• What needs to be done: Pictures stay out of the copy; set down each line of the listing below exactly.

• Provided data:
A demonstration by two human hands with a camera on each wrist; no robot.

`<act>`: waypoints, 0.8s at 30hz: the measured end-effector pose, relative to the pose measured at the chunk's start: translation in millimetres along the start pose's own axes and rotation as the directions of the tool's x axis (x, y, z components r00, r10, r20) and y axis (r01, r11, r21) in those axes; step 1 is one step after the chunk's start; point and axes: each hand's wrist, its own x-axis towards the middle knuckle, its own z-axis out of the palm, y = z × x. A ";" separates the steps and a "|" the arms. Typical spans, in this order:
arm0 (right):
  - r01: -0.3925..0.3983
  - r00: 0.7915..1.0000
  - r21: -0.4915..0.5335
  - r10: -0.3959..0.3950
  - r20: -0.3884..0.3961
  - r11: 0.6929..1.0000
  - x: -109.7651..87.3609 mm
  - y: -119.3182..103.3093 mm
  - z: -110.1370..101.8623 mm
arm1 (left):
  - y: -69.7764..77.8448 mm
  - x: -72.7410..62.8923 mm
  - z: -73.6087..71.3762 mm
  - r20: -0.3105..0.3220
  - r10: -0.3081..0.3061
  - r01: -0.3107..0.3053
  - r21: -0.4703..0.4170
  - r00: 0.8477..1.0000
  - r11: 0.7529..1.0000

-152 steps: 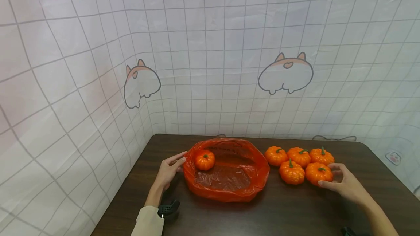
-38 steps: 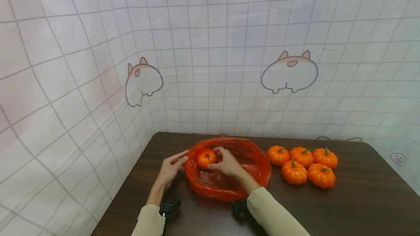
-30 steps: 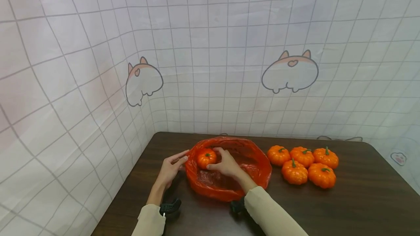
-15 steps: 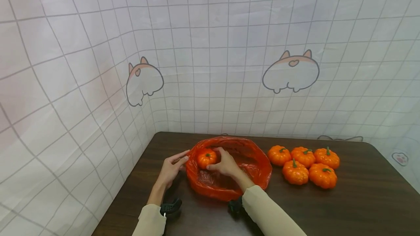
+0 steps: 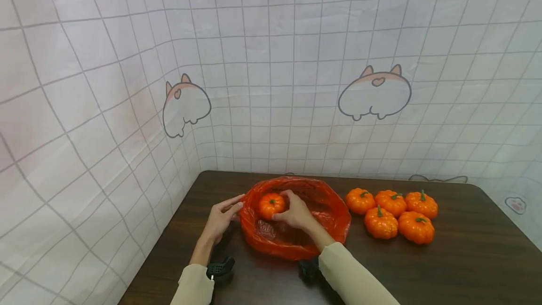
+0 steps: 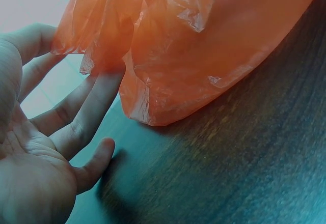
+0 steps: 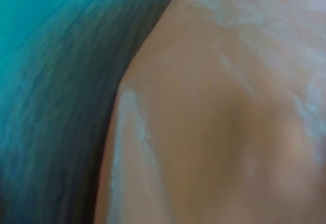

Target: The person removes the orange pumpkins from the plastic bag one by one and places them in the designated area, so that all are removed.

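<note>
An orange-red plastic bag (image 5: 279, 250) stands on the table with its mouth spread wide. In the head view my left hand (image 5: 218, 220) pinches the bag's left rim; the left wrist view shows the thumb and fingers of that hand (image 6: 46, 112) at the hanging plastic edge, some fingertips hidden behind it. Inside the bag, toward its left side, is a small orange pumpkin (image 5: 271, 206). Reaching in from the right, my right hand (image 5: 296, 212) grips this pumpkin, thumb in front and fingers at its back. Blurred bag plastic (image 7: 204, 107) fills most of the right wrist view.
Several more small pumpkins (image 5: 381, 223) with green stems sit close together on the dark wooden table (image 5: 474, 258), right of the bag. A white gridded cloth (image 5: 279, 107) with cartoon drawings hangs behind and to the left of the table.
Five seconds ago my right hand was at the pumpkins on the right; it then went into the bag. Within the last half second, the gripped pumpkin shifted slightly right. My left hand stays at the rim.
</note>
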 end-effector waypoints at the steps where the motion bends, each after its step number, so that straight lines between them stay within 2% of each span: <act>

• Exercise answer:
A demonstration by two human hands with a camera on each wrist; no robot.

`<act>`: waypoints, 0.8s at 30hz: the measured end-effector pose, relative to the pose measured at the chunk's start: translation in millimetres along the start pose's own axes and rotation as the directions of the tool's x axis (x, y, z components r00, r10, r20) and y axis (r01, r11, r21) in those axes; step 1 is one step after the chunk's start; point and axes: each hand's wrist, its own x-axis towards the middle knuckle, its own z-axis out of the palm, y = z × x. A ";" separates the steps and a "|" the arms. Typical spans, in this order:
arm0 (right):
  - r01: -0.3925..0.3983
  - r00: 0.7915..1.0000
  - r21: -0.4915..0.5335
  - r10: -0.3959..0.3950
  - r20: -0.3884..0.3961
  - r11: 0.6929..1.0000
  - x: -109.7651..87.3609 mm
  - y: -119.3182..103.3093 mm
  - z: -110.1370..101.8623 mm
arm1 (left):
  - y: -69.7764..77.8448 mm
  - x: -72.7410..62.8923 mm
  - z: -73.6087..71.3762 mm
  - r20: -0.3105..0.3220
  - r10: -0.3081..0.3061
  - r01: -0.3107..0.3053
  - r21: -0.4703..0.4170
  - r00: 0.8477..1.0000
  - r11: 0.7529..1.0000

-152 steps: 
-38 steps: 
-30 steps: 
-15 steps: 
+0 steps: 
+0 steps: 
+0 steps: 

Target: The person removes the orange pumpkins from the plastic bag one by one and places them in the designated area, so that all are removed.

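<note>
An orange-red plastic bag (image 5: 279, 250) stands on the table with its mouth spread wide. In the head view my left hand (image 5: 218, 220) pinches the bag's left rim; the left wrist view shows the thumb and fingers of that hand (image 6: 46, 112) at the hanging plastic edge, some fingertips hidden behind it. Inside the bag, toward its left side, is a small orange pumpkin (image 5: 271, 206). Reaching in from the right, my right hand (image 5: 296, 212) grips this pumpkin, thumb in front and fingers at its back. Blurred bag plastic (image 7: 204, 107) fills most of the right wrist view.
Several more small pumpkins (image 5: 381, 223) with green stems sit close together on the dark wooden table (image 5: 474, 258), right of the bag. A white gridded cloth (image 5: 279, 107) with cartoon drawings hangs behind and to the left of the table.
Five seconds ago my right hand was at the pumpkins on the right; it then went into the bag. Within the last half second, the gripped pumpkin shifted slightly right. My left hand stays at the rim.
</note>
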 end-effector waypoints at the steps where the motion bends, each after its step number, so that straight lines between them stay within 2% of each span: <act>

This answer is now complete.